Il n’a pas opté pour ça d’entrée de jeu ; avant de se joindre au FLQ, il avait milité pendant 10 ans. Notamment pour l’indépendance, car il y voyait un outil pour réduire les inégalités vécues par les francophones. Mais il a été choqué de voir le traitement réservé à des manifestants comme lui, qui utilisaient les voies démocratiques pour s’exprimer. Chaque fois, les autorités sortaient les matraques, comme lors du défilé de la Saint-Jean en 1968 et à la Maison du pêcheur, à Percé, en 1969. Quand une loi pour interdire les manifestations est passée à Montréal, il a conclu, avec mon oncle, que la clandestinité était le seul moyen de faire bouger les choses. Il faut se remettre dans le contexte de l’époque : il y avait eu la révolution cubaine, la guerre d’indépendance en Algérie, des luttes de libération en Amérique latine. Mon père était à l’affût de ces mouvements.
Quel regard portez-vous sur leur décision ?
Je ne dirai jamais que c’est ce qu’il fallait faire. Mais, en même temps, je n’ai pas subi les mêmes oppressions que cette génération. J’ai au moins compris que leurs gestes n’étaient pas gratuits, qu’ils étaient portés par des idéaux.
Votre père a toujours dit qu’il ne regrettait rien. Jugeait-il, rétrospectivement, que son action avait contribué à l’émancipation des Québécois ?
Il situait ça dans un tout. Après la mort de Pierre Laporte, le FLQ a perdu la sympathie populaire. Bien des Québécois étaient d’accord avec leurs idées, mais pas avec leurs méthodes, car le peuple québécois est non violent. Je ne pourrais pas dire avec certitude que les luttes du FLQ ont aidé à ce que le PQ, un parti indépendantiste, prenne le pouvoir six ans plus tard, chose qu’on n’aurait jamais pu imaginer en 1970. Mais, en tout cas, ça n’a pas nui. Quant à mon père, malgré la prison et les défaites référendaires, il est resté optimiste jusqu’à sa mort, en 2013. Il était toujours en combat, notamment à la CSN, où il était négociateur. Il croyait au pouvoir d’améliorer les choses.
Votre documentaire vise-t-il à rétablir son image ?
Non. Lui-même n’a jamais voulu être réhabilité. Je pense tout de même que les gens seront surpris de découvrir qui il était, au-delà du cliché.
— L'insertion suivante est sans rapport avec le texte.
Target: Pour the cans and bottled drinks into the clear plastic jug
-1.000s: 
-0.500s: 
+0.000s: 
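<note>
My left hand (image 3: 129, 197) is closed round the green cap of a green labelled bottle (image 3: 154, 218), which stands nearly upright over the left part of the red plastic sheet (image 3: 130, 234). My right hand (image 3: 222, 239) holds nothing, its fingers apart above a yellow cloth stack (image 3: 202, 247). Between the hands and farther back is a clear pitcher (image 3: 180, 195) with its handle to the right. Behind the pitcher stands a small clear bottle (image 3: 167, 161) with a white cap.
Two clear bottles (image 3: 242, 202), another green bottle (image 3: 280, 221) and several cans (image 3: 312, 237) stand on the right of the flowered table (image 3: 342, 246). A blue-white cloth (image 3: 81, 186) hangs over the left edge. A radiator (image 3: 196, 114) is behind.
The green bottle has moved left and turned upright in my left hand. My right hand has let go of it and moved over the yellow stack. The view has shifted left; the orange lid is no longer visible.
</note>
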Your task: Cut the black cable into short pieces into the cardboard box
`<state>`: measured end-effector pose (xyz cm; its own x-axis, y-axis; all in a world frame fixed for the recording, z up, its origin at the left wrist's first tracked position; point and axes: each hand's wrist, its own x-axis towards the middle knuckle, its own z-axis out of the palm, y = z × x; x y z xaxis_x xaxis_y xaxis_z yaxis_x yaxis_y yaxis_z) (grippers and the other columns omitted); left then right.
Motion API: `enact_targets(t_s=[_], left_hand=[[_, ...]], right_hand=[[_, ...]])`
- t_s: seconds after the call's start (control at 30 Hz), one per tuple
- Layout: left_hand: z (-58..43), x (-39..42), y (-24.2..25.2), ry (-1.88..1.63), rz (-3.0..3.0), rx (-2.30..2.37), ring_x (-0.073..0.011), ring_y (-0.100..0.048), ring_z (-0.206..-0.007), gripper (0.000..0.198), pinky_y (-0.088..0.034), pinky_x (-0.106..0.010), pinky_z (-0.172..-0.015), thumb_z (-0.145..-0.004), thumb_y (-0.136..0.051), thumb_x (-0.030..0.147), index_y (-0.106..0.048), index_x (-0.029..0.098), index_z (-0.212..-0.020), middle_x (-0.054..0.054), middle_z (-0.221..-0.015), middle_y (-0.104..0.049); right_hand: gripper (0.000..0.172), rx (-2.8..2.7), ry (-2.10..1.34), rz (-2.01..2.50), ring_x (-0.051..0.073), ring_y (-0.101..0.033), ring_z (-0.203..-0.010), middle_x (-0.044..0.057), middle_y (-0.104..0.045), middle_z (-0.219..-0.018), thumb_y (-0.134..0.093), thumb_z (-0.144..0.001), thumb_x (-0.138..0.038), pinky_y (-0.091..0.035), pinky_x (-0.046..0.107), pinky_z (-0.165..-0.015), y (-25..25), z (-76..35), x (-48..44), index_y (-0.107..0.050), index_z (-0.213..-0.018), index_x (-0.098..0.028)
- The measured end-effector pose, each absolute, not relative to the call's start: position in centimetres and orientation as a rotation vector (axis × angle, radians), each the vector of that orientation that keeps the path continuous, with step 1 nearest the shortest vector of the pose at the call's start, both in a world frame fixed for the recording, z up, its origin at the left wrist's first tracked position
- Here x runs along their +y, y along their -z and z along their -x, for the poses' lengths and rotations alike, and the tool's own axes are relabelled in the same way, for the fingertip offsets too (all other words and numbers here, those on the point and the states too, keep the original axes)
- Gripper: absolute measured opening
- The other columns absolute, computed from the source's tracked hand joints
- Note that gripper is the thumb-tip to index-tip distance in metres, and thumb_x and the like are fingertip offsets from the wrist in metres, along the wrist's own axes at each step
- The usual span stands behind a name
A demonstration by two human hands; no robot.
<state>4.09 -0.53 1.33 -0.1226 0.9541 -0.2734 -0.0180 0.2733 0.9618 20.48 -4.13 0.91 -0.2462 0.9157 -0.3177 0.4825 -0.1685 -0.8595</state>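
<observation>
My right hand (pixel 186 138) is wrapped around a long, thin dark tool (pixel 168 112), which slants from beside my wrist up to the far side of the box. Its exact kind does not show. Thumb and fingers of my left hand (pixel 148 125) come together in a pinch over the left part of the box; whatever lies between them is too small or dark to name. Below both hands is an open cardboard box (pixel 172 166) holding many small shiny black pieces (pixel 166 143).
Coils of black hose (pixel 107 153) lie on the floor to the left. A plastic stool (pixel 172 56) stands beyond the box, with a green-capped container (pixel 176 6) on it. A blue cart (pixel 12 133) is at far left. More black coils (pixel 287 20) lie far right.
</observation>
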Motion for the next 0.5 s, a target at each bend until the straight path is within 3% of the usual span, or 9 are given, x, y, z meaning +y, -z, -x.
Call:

J’ai notamment mis la main sur des cassettes enregistrées en prison, dans lesquelles il s’adresse à sa mère, et qui révèlent toute sa sensibilité. Mon film est subjectif, bien sûr, et je sais qu’il va choquer ceux qui voient mon père comme un terroriste. Mon but était de laisser ma famille raconter les événements, ce qui n’avait pas encore été fait. Jamais mon oncle Jacques n’avait accepté d’en parler. J’ai mis des années à le convaincre. Il a accepté en échange de mon aide pour rénover sa maison ! À ma grande surprise, il s’est abandonné à l’exercice, comme si la caméra n’était pas là.
Quelle découverte vous a le plus remué ?
La révélation, c’est ma grand-mère, Rose Rose. Tout part d’elle. Elle s’est battue pour que ses enfants sortent de la pauvreté en s’instruisant, et ensuite pour faire libérer ses fils incarcérés dans des conditions inhumaines. Mon père a passé deux ans au « trou », 24 heures par jour, humilié. Elle les défendait dans des tribunes téléphoniques à la radio, avec un grand talent de communicatrice. Elle a été évacuée de l’histoire. Je souhaite que mon documentaire la fasse maintenant exister.